# How do I get this swing set out of the ground?



## yummy mummy (Sep 11, 2006)

I have a swing set that is set into the ground with cement.

I don't thing there is a lot of cement in each post. 

What is the best way to do it. 

I want to do it the easy way and just cut the darn legs but then I have these 6 tubes in the dirt and grass. 


Thanks


----------



## Pittsville (Jan 8, 2011)

Cut the posts and break up the concrete. Depending on the thickness, you may want to rent a jackhammer. After it's all removed, fill the holes with soil and plant grass seed.


----------



## Ron6519 (Mar 28, 2007)

Cut the posts off about 4 feet above the ground. Try pushing the post back and forth to loosen the concrete/ dirt connection. If it gets loose enough, lift it out of the ground. If not, dig around the concrete until it is. 
They sell a mechanism that you can attach to the post and lift it out of the ground. It's used with fence posts. Maybe someone has a link.
Ron


----------



## yummy mummy (Sep 11, 2006)

Thanks everyone for your help.

Ron, what a great idea! I am going to do that, and I hope I can dislodge it somehow. 

Thanks again.


----------



## Willie T (Jan 29, 2009)

Keep in mind that if you use a mechanical extractor, the base needs to be positioned far enough from the pipe so that it is not located above the plug of concrete in the ground. Othewise you will crank away all day long, and accomplish nothing. Sort of like trying to climb a ladder that is sitting on top of one of your feet.


----------



## Leah Frances (Jan 13, 2008)

Here's what I have done. It's messy, but for one person working alone, it is a low effort method. Especially when you have six of these to remove. 

1) Drill a hole through the tube low and close to the concrete. Put a long eye bolt through it and throw on a couple nuts. (this is in case it is really heavy and you need to chain it to something to pull it out)

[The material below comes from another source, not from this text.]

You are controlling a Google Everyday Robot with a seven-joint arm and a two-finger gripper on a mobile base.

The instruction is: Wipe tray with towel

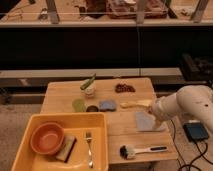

2) Cut the tube high enough above the eyebolt to give a good "handle". A foot or more.

3) Here's the messy part :laughing: Put a nozzle on the end of your hose. Put the nozzle on the ground right between the tube of concrete and the grass. Turn it on full blast and push it down as it liquifies the dirt. Go down a ways and repeat around the circumference of the tube N-S-E-W. Use the handle and see if it's getting loose. Repeat as necessary. 

4) once it starts getting loose use the handle as a lever to get it out; or toss some tow rope and pull it out with a car/truck.


----------



## yummy mummy (Sep 11, 2006)

Thanks Leah! That is a great idea to loosen the dirt.


----------



## yummy mummy (Sep 11, 2006)

Willie T said:


> Keep in mind that if you use a mechanical extractor, the base needs to be positioned far enough from the pipe so that it is not located above the plug of concrete in the ground. Othewise you will crank away all day long, and accomplish nothing. Sort of like trying to climb a ladder that is sitting on top of one of your feet.


Sounds like something I probably would get myself into.....:laughing:
Hopefully, I can do it by hand without a mechanical extractor.


----------



## Wiscbldr (Nov 1, 2010)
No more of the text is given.